Apesar de lamentar o cancelamento dos torneios, ele viu o lado positivo, já que tinha presença garantida no Pré-Olímpico após vencer seletiva em território nacional na categoria até 75kg. "Pra mim, fez pouca diferença, ganhei tempo para treinar mais e manter o ritmo", sinaliza.
Sonhos vivos
Ter o feito de conquistar duas medalhas de ouro para o Brasil em Mundiais não tira o gás de Brose para momentos que garante que serão históricos na sua carreira. "São dois objetivos que faltam na minha carreira: o tri do Mundial e ser campeão olímpico. É o que quero antes de me aposentar. um ouro em cada uma destas competições é tudo que quero para encerrar minha trajetória profissional como pretendo", projeta. Douglas tem, até hoje na lembrança, a luta da final do primeiro Mundial conquistado, em 2010, na Sérvia, que lhe serve de combustível.
"Ali foi o momento mais marcante da minha vida no caratê. Foi um feito histórico, há anos que o Brasil não tinha um campeão mundial no masculino. Até então, nosso país não era tão conhecido no cenário internacional, foi uma conquista marcante", afirma. O segundo ouro veio em 2014. Além disso, ele soma, no Mundial, uma prata em 2012 e um bronze em 2008.
Privilégio
Apesar da pandemia, Douglas mantém os treinamentos nos fundos da casa dos pais em Florianópolis (SC).
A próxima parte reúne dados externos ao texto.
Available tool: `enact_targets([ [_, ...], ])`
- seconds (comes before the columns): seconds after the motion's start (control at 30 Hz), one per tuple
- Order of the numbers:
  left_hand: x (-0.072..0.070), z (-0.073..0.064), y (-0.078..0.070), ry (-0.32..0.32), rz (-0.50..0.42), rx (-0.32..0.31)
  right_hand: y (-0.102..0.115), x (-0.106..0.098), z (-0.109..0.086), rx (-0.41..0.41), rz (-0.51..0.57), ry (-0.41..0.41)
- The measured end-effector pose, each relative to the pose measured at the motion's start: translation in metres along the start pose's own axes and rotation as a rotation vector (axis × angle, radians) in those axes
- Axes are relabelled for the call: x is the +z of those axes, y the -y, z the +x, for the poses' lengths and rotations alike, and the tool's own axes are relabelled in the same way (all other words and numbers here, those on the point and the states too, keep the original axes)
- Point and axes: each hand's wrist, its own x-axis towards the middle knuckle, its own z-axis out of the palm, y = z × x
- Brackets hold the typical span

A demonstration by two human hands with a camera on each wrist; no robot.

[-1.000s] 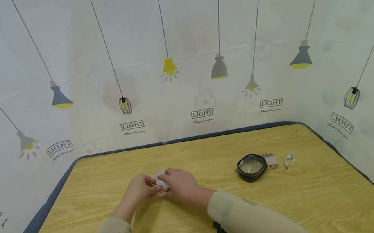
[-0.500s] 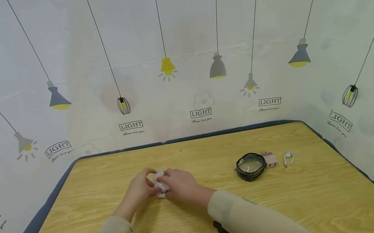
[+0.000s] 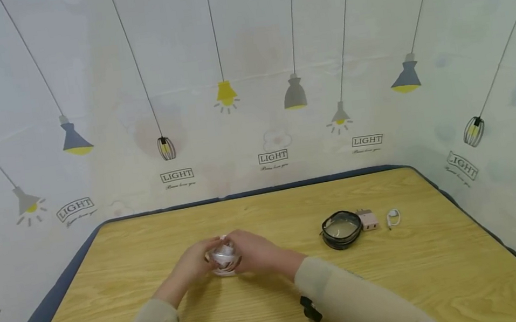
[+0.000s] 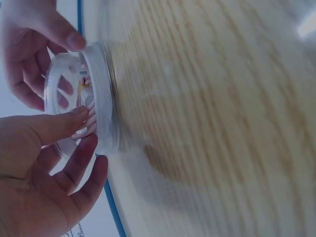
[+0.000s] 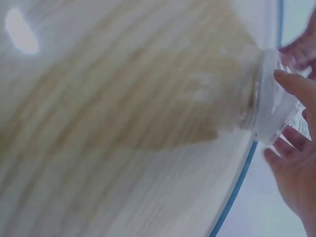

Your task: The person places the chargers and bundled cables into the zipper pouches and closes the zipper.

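Observation:
A clear round pouch with a white zipper [image 4: 101, 98] stands on the wooden table between both hands, a coiled pale cable [image 4: 88, 116] visible inside. My left hand [image 3: 196, 261] grips its left side; in the left wrist view its thumb lies over the cable and its fingers curl at the rim. My right hand [image 3: 256, 251] holds the opposite side, its thumb at the zipper band in the left wrist view. Seen from the right wrist, the pouch [image 5: 269, 98] is upright at the table, with right-hand fingertips [image 5: 271, 154] at its edge.
To the right lies a second round clear pouch with black trim [image 3: 341, 230]. Beside it are a pink plug adapter [image 3: 368, 220] and a small white coiled cable [image 3: 394, 217]. A cloth backdrop printed with lamps [image 3: 236, 147] rises behind the table's far edge.
The pouch has turned so that its round face shows more toward the head camera. Both hands have shifted their hold around its sides, and the head view has moved slightly.

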Motion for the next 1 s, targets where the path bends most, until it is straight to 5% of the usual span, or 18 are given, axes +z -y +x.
enact_targets([
  [0.33, 0.001, -0.006, -0.001, 0.003, 0.016, 0.036, -0.022, -0.01, -0.009, 0.238, 0.396, -0.014],
  [0.5, 0.003, -0.005, -0.001, -0.004, -0.015, 0.052, -0.026, -0.006, -0.008, 0.282, 0.418, -0.032],
  [1.0, 0.004, -0.004, 0.008, -0.014, -0.04, 0.045, -0.04, 0.0, 0.009, 0.189, 0.275, -0.002],
])
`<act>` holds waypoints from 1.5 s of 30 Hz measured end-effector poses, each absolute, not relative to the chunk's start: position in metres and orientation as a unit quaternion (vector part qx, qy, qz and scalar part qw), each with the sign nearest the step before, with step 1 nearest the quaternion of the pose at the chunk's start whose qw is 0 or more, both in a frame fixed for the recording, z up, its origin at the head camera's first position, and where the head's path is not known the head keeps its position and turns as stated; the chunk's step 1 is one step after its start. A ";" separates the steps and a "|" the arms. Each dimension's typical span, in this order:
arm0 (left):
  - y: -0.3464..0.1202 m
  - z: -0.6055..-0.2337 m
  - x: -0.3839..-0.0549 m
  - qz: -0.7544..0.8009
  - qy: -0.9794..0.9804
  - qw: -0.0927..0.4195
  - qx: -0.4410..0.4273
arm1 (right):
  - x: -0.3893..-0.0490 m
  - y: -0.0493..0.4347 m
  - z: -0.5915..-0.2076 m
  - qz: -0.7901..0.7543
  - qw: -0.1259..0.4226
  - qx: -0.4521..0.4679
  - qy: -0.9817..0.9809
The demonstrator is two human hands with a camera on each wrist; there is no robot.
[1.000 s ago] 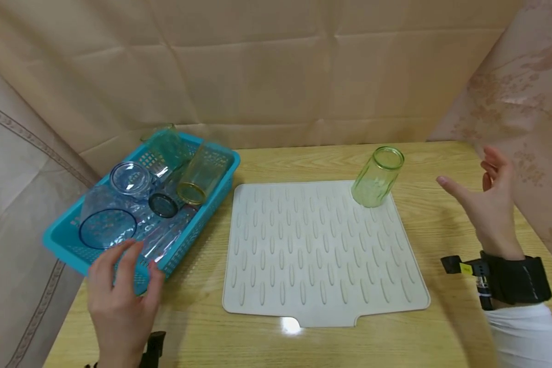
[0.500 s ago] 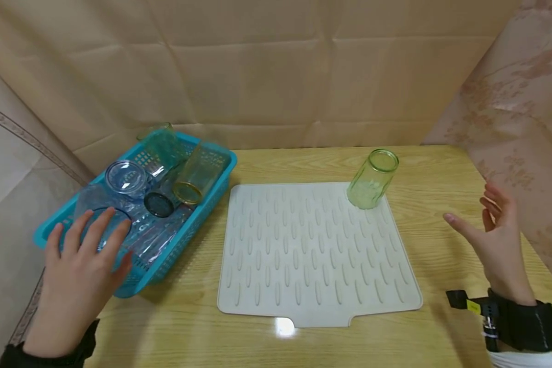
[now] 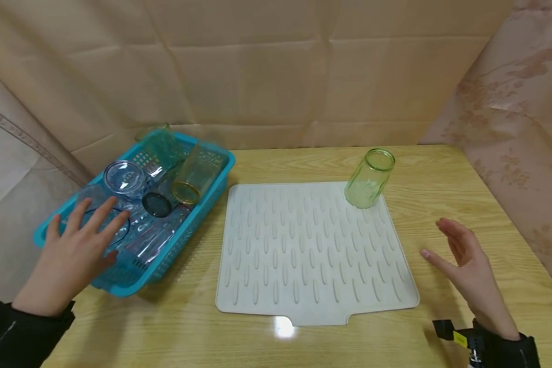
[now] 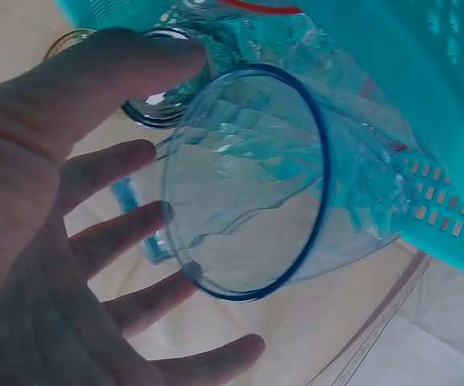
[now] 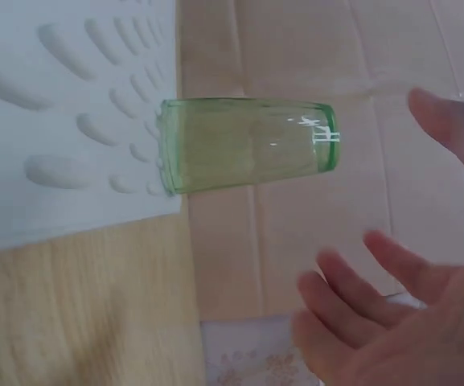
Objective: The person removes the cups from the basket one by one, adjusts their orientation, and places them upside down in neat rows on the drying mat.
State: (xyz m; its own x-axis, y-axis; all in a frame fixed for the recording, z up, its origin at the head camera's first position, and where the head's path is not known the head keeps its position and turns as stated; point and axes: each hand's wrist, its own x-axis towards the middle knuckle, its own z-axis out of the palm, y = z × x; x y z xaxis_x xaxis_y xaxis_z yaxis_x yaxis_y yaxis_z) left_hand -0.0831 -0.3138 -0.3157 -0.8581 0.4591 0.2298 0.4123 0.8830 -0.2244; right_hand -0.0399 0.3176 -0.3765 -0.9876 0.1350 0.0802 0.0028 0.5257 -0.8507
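Observation:
My left hand (image 3: 73, 250) is over the near end of the blue plastic basket (image 3: 167, 258), fingers spread. In the left wrist view its fingertips are right at the blue rim of a large clear blue glass (image 4: 352, 209), which lies on its side with its mouth toward the palm. My right hand (image 3: 469, 273) hovers over the table right of the white mat (image 3: 313, 255), thumb and fingers apart, holding nothing. A green glass (image 3: 369, 179) stands upside down on the mat's far right corner, ahead of the right hand.
Beside the large glass, the basket holds a blue glass (image 3: 124, 178), a dark-based glass (image 3: 157, 203), a yellowish glass (image 3: 198, 176) and a green glass (image 3: 163, 148). A beige cloth (image 3: 276, 76) hangs behind the wooden table (image 3: 202, 342).
My left hand has moved left and forward over the basket's near end, its fingers spreading over the large glass. My right hand has come down toward the table, nearer me.

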 end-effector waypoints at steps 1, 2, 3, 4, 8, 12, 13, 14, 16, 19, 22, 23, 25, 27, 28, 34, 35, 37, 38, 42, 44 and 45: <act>-0.316 -0.316 -0.085 0.089 -0.961 0.133 -0.227 | -0.038 0.316 -0.378 0.478 0.052 -0.035 -0.876; -0.318 -0.317 -0.086 0.091 -0.961 0.127 -0.229 | -0.036 0.315 -0.379 0.471 0.036 -0.029 -0.881; -0.319 -0.318 -0.087 0.094 -0.961 0.123 -0.230 | -0.035 0.313 -0.381 0.463 0.022 -0.024 -0.886; -0.320 -0.318 -0.088 0.096 -0.960 0.120 -0.232 | -0.034 0.311 -0.382 0.457 0.011 -0.019 -0.889; -0.324 -0.319 -0.094 0.099 -0.961 0.104 -0.236 | -0.029 0.304 -0.387 0.462 -0.017 0.003 -0.887; -0.326 -0.319 -0.100 0.102 -0.962 0.083 -0.239 | -0.027 0.299 -0.394 0.478 -0.022 0.018 -0.878; -0.326 -0.319 -0.102 0.102 -0.963 0.077 -0.239 | -0.027 0.298 -0.395 0.479 -0.023 0.020 -0.877; -0.326 -0.319 -0.104 0.102 -0.964 0.069 -0.238 | -0.027 0.298 -0.397 0.481 -0.025 0.020 -0.876; -0.327 -0.319 -0.107 0.100 -0.966 0.051 -0.231 | -0.029 0.297 -0.400 0.490 -0.033 0.014 -0.871; -0.327 -0.319 -0.111 0.085 -0.972 0.022 -0.216 | -0.034 0.296 -0.403 0.499 -0.052 -0.005 -0.865; -0.328 -0.318 -0.113 0.066 -0.977 0.000 -0.204 | -0.038 0.296 -0.406 0.505 -0.064 -0.018 -0.861; -0.327 -0.317 -0.113 0.060 -0.978 -0.004 -0.200 | -0.039 0.296 -0.407 0.501 -0.066 -0.021 -0.863; -0.327 -0.318 -0.114 0.056 -0.979 -0.010 -0.197 | -0.041 0.297 -0.409 0.496 -0.063 -0.018 -0.866; -0.326 -0.318 -0.114 0.054 -0.979 -0.003 -0.197 | -0.043 0.298 -0.410 0.489 -0.060 -0.017 -0.870; -0.326 -0.319 -0.113 0.054 -0.979 0.004 -0.199 | -0.044 0.298 -0.410 0.485 -0.058 -0.015 -0.872; -0.324 -0.324 -0.108 0.048 -0.977 0.057 -0.200 | -0.052 0.297 -0.412 0.471 -0.063 0.000 -0.880; -0.324 -0.325 -0.107 0.047 -0.978 0.059 -0.197 | -0.054 0.297 -0.412 0.469 -0.068 0.002 -0.881; -0.324 -0.325 -0.107 0.045 -0.979 0.057 -0.190 | -0.057 0.296 -0.412 0.466 -0.079 0.004 -0.881; -0.324 -0.324 -0.107 0.042 -0.980 0.055 -0.186 | -0.059 0.295 -0.412 0.465 -0.084 0.005 -0.881; -0.327 -0.322 -0.106 0.036 -0.982 0.047 -0.179 | -0.062 0.294 -0.413 0.458 -0.097 0.010 -0.884; -0.329 -0.320 -0.105 0.032 -0.983 0.045 -0.172 | -0.064 0.293 -0.413 0.452 -0.099 0.015 -0.886; -0.330 -0.320 -0.105 0.029 -0.984 0.043 -0.168 | -0.064 0.293 -0.413 0.450 -0.098 0.018 -0.888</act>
Ele teve algumas vantagens nas suas atividades, começando não só pelo espaço para treinar, como por ser casado com uma ex-atleta e atual treinadora da modalidade, que lhe dá todo o suporte profissional para estar no melhor nível possível.
Ele ainda aproveita a proximidade de casa para treinar com Vinicius Figueira, brasileiro que também briga por vaga em Tóquio. "O espaço é reduzido, mas montamos um tatame e conseguimos fazer uma boa adaptação. É um privilégio treinar com o Vinicius e o auxílio da minha esposa, que também treina comigo, é bastante benéfico. Ela me orienta e faz as correções, sempre me ajudando bastante", agradece.
Curso online
Douglas teve a iniciativa, nas últimas semanas, de realizar um treinamento online, que teve muitos inscritos interessados em absorver o conhecimento de um dos maiores nomes do caratê brasileiro em todos os tempos. "Foi muito legal ver a participação de todos, foram quase 30 inscritos. A interação foi positiva, o pessoal aprovou e pretendo dar continuidade. Espero que isso se torne presencial quando a pandemia passar", aponta.
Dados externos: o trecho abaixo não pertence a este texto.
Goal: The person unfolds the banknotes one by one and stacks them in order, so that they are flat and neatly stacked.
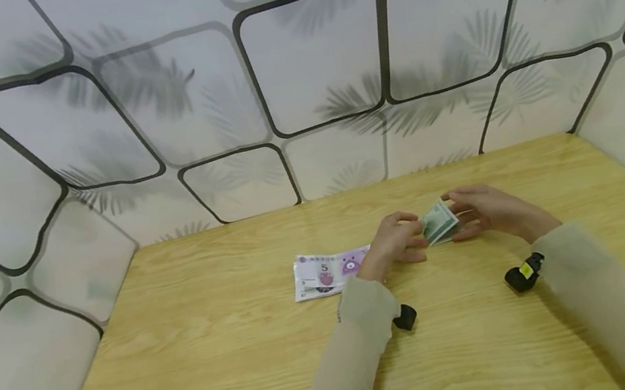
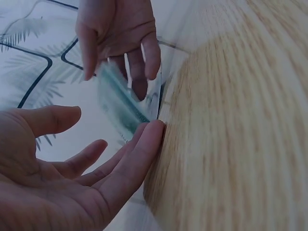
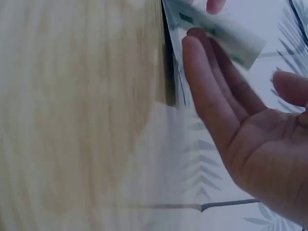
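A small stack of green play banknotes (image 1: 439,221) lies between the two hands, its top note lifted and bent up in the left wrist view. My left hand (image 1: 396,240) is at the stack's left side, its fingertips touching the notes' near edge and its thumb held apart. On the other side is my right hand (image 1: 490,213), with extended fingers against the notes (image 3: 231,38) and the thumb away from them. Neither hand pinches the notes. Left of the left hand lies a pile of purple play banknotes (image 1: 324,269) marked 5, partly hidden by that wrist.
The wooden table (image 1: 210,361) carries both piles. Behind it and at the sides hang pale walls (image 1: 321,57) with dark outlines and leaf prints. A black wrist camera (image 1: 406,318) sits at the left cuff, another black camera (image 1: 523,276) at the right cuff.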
O tempo sem competições e viagens permitiu que ele se dedicasse, ainda mais, a Arazawa, sua empresa de material esportivo.
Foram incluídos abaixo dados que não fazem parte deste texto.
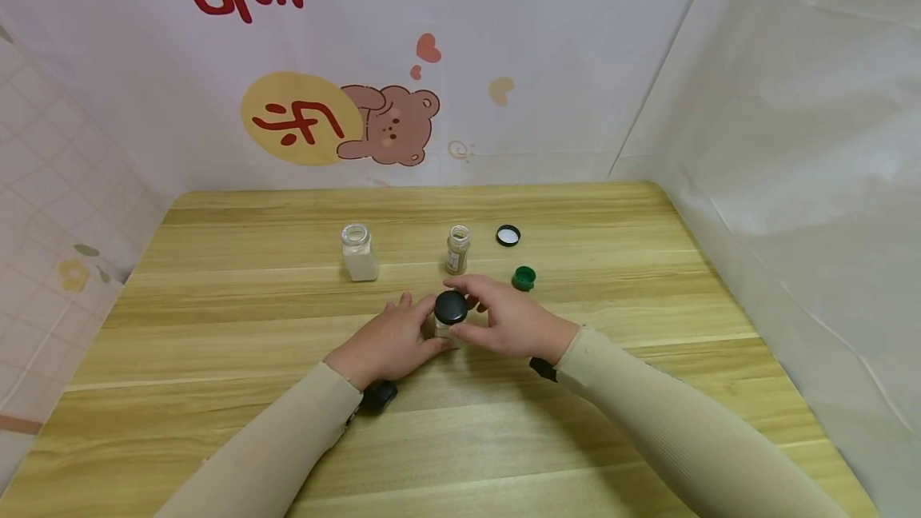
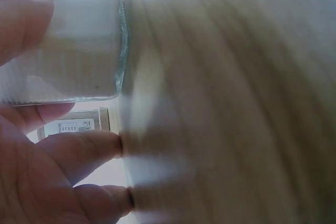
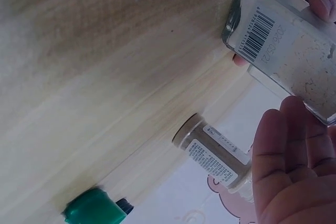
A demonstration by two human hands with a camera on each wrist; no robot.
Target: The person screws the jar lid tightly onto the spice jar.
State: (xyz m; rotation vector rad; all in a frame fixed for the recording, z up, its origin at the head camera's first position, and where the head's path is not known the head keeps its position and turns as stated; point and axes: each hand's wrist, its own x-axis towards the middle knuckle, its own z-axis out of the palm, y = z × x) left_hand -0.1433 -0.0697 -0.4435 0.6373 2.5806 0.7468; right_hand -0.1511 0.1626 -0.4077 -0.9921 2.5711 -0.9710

"Menos mal que ela sempre funcionou por meio de e-commerce, mas agora deu pra dedicar a outros aspectos que eram necessários, fizemos algumas melhorias. Mas a pandemia também nos prejudicou, o fluxo de vendas diminuiu em 90%. O jeito foi adaptar e aproveitar o momento para corrigir estes detalhes e voltar ainda mais forte", diz.